(ACTIVITY): Without changing a single word, write out every entry.

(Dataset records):
══════════
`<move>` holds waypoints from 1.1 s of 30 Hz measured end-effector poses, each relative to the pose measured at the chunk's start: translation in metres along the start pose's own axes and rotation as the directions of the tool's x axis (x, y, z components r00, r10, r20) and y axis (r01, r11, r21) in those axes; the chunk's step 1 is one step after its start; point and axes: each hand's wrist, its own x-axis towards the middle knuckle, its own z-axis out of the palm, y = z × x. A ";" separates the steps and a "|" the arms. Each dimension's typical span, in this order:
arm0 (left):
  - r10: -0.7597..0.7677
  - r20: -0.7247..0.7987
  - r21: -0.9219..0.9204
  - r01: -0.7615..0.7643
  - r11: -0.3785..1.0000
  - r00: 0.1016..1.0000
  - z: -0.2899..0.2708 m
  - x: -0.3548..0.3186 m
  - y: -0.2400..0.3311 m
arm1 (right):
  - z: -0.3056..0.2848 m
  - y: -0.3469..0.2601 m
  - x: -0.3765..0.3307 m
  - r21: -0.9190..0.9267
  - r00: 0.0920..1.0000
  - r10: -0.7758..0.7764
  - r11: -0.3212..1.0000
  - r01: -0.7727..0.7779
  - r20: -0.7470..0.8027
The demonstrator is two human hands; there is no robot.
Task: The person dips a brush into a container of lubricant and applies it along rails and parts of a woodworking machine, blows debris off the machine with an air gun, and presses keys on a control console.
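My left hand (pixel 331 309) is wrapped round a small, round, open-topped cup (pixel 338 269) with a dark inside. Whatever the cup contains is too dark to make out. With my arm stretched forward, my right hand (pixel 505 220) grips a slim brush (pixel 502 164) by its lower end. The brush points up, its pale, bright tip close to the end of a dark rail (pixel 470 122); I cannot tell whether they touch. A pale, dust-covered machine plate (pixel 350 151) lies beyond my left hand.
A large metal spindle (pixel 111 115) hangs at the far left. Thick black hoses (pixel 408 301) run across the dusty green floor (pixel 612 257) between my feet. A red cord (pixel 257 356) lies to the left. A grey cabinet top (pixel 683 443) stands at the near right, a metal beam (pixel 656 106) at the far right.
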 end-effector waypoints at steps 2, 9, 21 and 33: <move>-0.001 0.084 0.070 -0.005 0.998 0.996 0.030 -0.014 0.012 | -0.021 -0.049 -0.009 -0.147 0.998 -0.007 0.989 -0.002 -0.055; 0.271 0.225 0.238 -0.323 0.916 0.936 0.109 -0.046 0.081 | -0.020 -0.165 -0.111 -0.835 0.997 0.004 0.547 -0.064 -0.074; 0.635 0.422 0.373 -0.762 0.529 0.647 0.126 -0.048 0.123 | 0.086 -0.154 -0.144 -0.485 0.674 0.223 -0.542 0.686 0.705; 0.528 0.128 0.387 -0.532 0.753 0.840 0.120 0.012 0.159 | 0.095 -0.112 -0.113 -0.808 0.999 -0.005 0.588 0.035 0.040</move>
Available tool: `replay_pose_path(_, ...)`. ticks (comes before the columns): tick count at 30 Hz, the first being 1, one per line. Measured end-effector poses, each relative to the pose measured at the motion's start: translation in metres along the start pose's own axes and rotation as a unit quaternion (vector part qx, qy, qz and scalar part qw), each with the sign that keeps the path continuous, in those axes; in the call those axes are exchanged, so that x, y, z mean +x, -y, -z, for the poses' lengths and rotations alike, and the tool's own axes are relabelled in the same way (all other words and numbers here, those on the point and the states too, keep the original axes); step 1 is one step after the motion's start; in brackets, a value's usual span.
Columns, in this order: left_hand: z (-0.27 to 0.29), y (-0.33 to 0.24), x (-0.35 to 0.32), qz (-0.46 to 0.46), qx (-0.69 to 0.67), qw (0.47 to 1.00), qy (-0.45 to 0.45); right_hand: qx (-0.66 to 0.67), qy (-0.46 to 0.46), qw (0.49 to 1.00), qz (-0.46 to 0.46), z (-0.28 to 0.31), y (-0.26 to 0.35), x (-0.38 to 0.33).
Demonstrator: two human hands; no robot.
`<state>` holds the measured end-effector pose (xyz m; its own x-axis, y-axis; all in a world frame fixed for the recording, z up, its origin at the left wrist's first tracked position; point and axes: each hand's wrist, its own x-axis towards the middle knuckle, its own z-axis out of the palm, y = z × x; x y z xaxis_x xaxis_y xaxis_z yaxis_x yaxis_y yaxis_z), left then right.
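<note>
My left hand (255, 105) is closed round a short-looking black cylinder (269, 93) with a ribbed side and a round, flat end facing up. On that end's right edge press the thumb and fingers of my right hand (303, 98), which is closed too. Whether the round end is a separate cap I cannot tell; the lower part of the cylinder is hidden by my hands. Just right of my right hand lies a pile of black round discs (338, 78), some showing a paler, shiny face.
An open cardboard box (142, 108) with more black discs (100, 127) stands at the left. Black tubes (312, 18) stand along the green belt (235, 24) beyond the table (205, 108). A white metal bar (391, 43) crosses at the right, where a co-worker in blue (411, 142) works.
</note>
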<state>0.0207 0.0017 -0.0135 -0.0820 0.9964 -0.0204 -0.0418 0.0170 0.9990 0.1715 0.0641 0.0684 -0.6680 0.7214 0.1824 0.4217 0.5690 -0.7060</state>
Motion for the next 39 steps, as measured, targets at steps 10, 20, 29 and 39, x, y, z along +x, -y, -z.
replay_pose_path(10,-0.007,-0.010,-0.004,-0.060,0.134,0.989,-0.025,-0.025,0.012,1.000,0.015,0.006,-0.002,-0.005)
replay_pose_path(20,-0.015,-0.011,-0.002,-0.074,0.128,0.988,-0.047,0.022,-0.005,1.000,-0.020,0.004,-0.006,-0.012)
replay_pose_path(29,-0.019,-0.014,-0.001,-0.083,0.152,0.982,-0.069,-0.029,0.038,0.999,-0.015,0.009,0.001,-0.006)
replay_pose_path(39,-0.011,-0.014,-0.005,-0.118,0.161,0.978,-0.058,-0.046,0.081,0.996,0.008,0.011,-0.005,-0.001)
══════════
(ANSWER BOX):
`<move>` holds waypoints from 1.1 s of 30 Hz measured end-effector poses, each relative to the pose measured at the chunk's start: translation in metres along the start pose's own axes and rotation as the directions of the tool's x axis (x, y, z components r00, r10, r20) and y axis (r01, r11, r21) in those axes; the chunk's step 1 is one step after its start; point and axes: each hand's wrist, its own x-axis towards the middle knuckle, its own z-axis out of the palm, y = z × x. A ";" separates the steps and a "|" the arms. Each dimension's typical span, in this order:
arm0 (left):
  - r10: -0.7597..0.7677
  - r20: -0.7247..0.7987
  - r21: -0.9219..0.9204
  - r01: -0.7615..0.7643
  - r11: -0.3785..1.0000
  - r00: 0.1016..1.0000
  - z: -0.2899..0.2708 m
  - x: -0.3548..0.3186 m
  - y: -0.2400..0.3311 m
arm1 (right):
  - z: -0.3056..0.2848 m
  - y: -0.3469..0.2601 m
  - x: -0.3765..0.3307 m
  - r21: -0.9190..0.9267
  - r00: 0.0920..1.0000
  - r10: -0.7758..0.7764
  - r11: -0.3212..1.0000
  - r01: -0.7727..0.7779
  - r20: -0.7470..0.8027
The demonstrator is two human hands; there is no robot.
Task: The person dips a brush into a container of lubricant and applies it along rails and parts of a woodworking machine, blows debris off the machine with an air gun, and presses keys on a control console.
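My left hand (pixel 331 309) is wrapped round a small, round, open-topped cup (pixel 338 269) with a dark inside. Whatever the cup contains is too dark to make out. With my arm stretched forward, my right hand (pixel 505 220) grips a slim brush (pixel 502 164) by its lower end. The brush points up, its pale, bright tip close to the end of a dark rail (pixel 470 122); I cannot tell whether they touch. A pale, dust-covered machine plate (pixel 350 151) lies beyond my left hand.
A large metal spindle (pixel 111 115) hangs at the far left. Thick black hoses (pixel 408 301) run across the dusty green floor (pixel 612 257) between my feet. A red cord (pixel 257 356) lies to the left. A grey cabinet top (pixel 683 443) stands at the near right, a metal beam (pixel 656 106) at the far right.
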 end-effector waypoints at steps 2, 9, 21 and 33: <move>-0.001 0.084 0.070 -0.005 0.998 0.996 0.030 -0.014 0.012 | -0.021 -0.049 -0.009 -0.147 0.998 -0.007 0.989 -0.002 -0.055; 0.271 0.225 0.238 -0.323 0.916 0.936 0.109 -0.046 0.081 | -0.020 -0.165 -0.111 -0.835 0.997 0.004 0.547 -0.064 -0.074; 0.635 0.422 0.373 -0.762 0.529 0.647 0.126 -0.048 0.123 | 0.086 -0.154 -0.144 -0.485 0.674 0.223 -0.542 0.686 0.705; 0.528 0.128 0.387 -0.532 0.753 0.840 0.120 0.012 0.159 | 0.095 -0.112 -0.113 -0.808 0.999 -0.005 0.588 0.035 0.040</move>
Available tool: `replay_pose_path(_, ...)`. ticks (comes before the columns): tick count at 30 Hz, the first being 1, one per line. Measured end-effector poses, each relative to the pose measured at the motion's start: translation in metres along the start pose's own axes and rotation as a unit quaternion (vector part qx, qy, qz and scalar part qw), each with the sign that keeps the path continuous, in those axes; in the call those axes are exchanged, so that x, y, z mean +x, -y, -z, for the poses' lengths and rotations alike, and the tool's own axes are relabelled in the same way (all other words and numbers here, those on the point and the states too, keep the original axes); step 1 is one step after the motion's start; in brackets, a value's usual span.
Columns, in this order: left_hand: z (-0.27 to 0.29), y (-0.33 to 0.24), x (-0.35 to 0.32), qz (-0.46 to 0.46), qx (-0.69 to 0.67), qw (0.47 to 1.00), qy (-0.45 to 0.45); right_hand: qx (-0.66 to 0.67), qy (-0.46 to 0.46), qw (0.49 to 1.00), qz (-0.46 to 0.46), z (-0.28 to 0.31), y (-0.26 to 0.35), x (-0.38 to 0.33).
Demonstrator: two human hands; no robot.
`<state>` holds the measured end-effector pose (xyz m; its own x-axis, y-axis; all in a world frame fixed for the recording, z up, its origin at the left wrist's first tracked position; point and axes: each hand's wrist, its own x-axis towards the middle knuckle, its own z-axis out of the palm, y = z × x; x y z xaxis_x xaxis_y xaxis_z yaxis_x yaxis_y yaxis_z), left then right.
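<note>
My left hand (255, 105) is closed round a short-looking black cylinder (269, 93) with a ribbed side and a round, flat end facing up. On that end's right edge press the thumb and fingers of my right hand (303, 98), which is closed too. Whether the round end is a separate cap I cannot tell; the lower part of the cylinder is hidden by my hands. Just right of my right hand lies a pile of black round discs (338, 78), some showing a paler, shiny face.
An open cardboard box (142, 108) with more black discs (100, 127) stands at the left. Black tubes (312, 18) stand along the green belt (235, 24) beyond the table (205, 108). A white metal bar (391, 43) crosses at the right, where a co-worker in blue (411, 142) works.
</note>
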<state>0.0207 0.0017 -0.0135 -0.0820 0.9964 -0.0204 -0.0418 0.0170 0.9990 0.1715 0.0641 0.0684 -0.6680 0.7214 0.1824 0.4217 0.5690 -0.7060</state>
Motion for the next 39 steps, as measured, targets at steps 10, 20, 29 and 39, x, y, z along +x, -y, -z.
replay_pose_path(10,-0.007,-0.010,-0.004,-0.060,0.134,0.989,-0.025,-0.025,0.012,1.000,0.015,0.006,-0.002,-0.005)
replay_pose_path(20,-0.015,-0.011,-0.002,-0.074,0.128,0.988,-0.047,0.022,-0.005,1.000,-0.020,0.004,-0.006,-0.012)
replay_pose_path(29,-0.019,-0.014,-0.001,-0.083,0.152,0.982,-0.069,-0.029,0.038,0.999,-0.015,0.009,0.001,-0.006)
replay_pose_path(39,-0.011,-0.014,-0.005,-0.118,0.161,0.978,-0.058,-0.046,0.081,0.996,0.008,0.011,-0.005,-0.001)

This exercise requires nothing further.